### Task
Print exactly the lines below between the line holding "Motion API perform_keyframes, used" and the line holding "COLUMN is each", inclusive, and nothing more.

### Supplied information ###

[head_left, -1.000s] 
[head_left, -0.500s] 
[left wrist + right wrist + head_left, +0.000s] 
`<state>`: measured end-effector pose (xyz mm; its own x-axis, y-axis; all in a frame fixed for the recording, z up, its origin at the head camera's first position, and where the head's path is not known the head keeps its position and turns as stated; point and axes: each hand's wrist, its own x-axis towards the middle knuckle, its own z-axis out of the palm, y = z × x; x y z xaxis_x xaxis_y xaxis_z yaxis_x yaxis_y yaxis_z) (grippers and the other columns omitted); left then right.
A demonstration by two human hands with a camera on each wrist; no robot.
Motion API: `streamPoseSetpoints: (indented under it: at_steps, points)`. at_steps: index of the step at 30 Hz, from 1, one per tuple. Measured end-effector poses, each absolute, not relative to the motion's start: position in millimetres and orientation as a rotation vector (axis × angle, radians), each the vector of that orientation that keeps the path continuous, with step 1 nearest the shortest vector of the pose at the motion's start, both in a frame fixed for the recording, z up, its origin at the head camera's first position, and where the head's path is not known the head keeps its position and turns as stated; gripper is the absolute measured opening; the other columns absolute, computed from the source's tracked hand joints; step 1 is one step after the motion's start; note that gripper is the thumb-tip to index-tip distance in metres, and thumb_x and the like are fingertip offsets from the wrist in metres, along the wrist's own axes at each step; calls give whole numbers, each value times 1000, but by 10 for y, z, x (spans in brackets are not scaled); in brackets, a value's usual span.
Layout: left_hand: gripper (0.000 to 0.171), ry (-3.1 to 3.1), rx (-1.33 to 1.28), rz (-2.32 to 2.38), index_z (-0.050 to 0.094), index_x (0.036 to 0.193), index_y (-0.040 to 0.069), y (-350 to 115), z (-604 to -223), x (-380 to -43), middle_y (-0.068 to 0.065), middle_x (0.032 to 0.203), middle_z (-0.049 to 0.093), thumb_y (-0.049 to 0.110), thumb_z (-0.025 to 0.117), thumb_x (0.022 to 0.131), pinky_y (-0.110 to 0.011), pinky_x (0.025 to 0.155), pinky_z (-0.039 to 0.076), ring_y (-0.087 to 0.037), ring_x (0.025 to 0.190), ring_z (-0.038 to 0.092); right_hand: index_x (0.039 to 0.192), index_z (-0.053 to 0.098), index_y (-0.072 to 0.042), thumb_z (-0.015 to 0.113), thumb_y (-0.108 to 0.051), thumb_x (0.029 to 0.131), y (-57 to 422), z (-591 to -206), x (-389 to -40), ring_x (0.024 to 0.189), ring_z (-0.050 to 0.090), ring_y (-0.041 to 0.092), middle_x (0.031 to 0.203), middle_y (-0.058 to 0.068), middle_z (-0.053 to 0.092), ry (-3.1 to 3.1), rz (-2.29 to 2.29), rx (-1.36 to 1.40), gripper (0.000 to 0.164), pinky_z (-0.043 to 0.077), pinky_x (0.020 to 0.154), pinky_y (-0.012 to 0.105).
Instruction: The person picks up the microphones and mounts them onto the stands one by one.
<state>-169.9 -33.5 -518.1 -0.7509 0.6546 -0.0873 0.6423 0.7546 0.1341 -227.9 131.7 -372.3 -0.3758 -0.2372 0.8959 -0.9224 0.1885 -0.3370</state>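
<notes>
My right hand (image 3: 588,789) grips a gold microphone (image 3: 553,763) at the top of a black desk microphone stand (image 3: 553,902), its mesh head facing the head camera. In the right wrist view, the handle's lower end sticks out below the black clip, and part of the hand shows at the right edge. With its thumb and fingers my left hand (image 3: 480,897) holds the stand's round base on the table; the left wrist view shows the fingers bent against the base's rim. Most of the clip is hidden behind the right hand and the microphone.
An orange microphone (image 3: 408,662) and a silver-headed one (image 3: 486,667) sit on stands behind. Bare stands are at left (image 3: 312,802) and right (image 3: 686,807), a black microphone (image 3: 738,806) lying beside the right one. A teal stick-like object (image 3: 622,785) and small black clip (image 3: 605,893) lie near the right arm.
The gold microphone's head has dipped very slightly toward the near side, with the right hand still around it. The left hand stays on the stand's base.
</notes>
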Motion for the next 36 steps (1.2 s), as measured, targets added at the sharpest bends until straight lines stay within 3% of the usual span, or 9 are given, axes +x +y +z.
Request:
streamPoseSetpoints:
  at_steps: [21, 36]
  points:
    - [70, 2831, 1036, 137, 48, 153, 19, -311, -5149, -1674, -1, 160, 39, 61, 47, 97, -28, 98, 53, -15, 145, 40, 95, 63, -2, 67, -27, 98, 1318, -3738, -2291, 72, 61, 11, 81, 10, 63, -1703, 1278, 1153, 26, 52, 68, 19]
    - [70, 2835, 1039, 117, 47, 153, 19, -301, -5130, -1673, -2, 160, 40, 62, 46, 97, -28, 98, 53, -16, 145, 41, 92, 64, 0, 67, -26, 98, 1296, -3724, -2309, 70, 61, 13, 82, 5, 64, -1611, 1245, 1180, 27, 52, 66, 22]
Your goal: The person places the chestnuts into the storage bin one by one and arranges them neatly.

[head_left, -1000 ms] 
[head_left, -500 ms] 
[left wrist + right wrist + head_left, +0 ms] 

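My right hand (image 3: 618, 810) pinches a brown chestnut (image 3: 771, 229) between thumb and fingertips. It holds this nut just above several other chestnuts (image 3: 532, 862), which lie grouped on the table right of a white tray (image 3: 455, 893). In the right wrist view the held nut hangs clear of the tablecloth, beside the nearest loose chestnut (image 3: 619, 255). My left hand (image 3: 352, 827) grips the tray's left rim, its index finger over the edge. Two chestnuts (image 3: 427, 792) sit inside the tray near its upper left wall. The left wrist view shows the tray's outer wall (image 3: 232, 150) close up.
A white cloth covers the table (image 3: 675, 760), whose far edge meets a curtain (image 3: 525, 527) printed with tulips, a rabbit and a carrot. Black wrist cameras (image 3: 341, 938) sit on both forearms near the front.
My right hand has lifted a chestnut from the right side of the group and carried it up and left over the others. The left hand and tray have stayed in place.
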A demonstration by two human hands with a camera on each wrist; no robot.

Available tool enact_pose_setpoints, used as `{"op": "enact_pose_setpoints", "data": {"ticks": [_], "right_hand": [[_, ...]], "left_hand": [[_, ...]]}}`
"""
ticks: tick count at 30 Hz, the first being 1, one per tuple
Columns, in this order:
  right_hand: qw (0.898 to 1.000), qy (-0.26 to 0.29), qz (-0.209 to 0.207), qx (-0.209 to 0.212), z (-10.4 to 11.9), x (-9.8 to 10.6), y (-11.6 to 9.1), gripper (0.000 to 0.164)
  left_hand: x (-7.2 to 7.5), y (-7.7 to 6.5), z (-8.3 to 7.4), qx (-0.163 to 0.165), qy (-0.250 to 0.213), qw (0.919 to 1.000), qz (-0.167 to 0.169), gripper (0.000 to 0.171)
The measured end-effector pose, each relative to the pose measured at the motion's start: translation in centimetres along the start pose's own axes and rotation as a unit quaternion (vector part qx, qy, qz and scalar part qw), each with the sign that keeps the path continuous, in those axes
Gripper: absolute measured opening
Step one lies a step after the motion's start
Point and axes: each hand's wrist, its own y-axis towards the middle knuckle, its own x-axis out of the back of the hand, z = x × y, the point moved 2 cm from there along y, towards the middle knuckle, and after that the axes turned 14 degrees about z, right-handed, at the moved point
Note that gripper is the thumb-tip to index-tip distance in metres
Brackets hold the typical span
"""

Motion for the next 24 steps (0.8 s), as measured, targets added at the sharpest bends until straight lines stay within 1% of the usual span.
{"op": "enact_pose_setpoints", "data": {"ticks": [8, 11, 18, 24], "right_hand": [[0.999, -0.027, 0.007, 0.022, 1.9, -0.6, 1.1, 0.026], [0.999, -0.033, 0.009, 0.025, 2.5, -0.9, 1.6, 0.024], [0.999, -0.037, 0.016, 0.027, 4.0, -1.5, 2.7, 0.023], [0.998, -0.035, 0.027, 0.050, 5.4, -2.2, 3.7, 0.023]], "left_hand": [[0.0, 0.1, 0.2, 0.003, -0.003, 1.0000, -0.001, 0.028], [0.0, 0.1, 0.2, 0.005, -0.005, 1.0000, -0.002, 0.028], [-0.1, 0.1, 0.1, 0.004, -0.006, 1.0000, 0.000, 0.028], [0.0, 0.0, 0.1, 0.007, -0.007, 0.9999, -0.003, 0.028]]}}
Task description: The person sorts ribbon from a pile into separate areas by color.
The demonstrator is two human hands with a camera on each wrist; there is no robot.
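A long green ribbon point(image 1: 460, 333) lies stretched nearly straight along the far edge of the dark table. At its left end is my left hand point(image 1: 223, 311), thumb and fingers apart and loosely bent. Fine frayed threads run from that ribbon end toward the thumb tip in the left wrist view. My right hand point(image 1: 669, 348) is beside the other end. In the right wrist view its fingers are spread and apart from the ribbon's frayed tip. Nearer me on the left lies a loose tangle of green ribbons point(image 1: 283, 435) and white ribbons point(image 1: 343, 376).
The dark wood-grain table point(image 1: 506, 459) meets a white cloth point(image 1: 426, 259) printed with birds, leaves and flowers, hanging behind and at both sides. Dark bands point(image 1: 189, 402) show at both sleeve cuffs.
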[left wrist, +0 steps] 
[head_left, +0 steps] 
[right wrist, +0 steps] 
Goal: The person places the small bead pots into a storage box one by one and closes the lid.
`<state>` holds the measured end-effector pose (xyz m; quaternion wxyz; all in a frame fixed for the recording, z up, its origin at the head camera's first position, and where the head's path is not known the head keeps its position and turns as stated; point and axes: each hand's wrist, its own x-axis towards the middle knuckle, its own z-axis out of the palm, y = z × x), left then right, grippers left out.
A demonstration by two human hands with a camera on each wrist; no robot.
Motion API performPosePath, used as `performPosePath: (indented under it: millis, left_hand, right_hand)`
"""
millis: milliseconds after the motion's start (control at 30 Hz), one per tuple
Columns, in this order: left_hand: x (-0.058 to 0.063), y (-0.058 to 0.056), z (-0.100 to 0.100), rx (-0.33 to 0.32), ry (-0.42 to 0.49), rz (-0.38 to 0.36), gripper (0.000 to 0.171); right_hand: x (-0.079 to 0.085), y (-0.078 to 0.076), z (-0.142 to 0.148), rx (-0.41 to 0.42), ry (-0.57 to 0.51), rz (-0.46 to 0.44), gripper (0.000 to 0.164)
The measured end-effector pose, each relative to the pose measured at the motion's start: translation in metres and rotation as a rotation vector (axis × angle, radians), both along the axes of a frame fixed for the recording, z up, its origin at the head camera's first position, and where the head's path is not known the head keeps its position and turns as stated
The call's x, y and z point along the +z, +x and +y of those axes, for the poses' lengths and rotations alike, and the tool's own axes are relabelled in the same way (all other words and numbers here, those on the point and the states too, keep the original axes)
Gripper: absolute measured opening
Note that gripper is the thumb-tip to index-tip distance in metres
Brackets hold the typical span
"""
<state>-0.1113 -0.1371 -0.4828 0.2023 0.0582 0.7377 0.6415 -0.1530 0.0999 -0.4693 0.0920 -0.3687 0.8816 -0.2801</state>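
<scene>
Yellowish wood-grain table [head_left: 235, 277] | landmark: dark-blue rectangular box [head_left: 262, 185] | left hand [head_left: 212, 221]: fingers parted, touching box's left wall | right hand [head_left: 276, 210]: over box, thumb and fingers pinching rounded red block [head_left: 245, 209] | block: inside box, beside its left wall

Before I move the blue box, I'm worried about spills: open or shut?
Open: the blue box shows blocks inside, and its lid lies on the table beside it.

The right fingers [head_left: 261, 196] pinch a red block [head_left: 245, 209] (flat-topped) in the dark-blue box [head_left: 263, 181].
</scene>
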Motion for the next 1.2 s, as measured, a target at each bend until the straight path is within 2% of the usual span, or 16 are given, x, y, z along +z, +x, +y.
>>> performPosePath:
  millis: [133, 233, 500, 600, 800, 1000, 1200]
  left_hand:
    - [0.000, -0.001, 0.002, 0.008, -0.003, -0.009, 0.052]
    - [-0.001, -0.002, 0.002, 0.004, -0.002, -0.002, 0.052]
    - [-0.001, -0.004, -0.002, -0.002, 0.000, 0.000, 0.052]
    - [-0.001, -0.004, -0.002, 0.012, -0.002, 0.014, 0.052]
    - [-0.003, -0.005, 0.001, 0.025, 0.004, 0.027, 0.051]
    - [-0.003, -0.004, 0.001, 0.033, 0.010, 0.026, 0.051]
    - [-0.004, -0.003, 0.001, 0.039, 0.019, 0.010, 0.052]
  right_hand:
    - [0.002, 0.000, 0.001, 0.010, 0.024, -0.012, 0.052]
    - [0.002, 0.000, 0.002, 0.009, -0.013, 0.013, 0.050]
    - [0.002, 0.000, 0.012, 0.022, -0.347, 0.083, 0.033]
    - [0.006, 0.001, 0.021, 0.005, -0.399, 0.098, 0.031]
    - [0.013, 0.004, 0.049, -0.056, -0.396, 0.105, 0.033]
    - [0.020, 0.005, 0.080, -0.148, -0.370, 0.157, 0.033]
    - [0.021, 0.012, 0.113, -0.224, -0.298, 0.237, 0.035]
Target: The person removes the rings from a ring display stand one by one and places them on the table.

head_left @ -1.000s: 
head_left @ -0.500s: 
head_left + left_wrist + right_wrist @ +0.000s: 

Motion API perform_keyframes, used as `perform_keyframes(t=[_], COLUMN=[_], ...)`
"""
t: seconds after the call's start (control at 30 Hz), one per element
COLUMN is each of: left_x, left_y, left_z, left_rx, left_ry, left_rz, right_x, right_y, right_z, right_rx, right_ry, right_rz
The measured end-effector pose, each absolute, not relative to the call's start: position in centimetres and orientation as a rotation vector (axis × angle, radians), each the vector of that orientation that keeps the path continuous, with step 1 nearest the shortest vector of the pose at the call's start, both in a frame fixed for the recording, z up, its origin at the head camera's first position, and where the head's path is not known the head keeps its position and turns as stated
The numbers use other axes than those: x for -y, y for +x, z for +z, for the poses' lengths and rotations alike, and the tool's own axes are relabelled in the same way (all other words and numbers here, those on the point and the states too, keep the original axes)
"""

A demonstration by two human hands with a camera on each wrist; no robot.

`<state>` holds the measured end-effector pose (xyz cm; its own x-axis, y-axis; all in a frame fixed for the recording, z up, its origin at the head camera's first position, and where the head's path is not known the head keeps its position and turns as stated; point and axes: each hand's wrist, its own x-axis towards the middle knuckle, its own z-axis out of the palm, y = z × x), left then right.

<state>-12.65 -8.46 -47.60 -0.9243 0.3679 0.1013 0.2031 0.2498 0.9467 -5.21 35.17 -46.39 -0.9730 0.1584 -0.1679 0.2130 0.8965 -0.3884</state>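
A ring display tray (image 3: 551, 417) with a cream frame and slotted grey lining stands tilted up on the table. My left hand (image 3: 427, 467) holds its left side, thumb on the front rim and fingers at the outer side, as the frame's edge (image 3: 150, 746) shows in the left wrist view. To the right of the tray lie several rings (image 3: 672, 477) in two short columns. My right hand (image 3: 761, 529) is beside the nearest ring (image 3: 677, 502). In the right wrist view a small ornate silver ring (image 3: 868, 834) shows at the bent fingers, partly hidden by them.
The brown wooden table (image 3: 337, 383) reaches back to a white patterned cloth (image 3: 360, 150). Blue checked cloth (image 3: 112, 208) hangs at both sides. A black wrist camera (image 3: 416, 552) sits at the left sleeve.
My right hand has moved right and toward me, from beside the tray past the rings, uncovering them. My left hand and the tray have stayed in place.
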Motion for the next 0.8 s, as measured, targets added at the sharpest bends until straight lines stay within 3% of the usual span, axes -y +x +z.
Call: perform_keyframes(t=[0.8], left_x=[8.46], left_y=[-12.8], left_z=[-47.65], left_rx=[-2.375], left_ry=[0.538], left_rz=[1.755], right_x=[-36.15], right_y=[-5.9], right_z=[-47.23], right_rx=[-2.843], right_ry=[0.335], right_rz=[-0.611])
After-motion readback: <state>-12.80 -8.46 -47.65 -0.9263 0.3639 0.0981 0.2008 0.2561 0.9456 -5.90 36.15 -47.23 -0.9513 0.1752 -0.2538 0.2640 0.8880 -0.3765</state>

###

### Answer to the exercise
Motion API perform_keyframes, used as `perform_keyframes(t=[_], COLUMN=[_], ...)`
"""
t: seconds after the call's start (control at 30 Hz), one per element
COLUMN is each of: left_x, left_y, left_z, left_rx, left_ry, left_rz, right_x, right_y, right_z, right_rx, right_ry, right_rz

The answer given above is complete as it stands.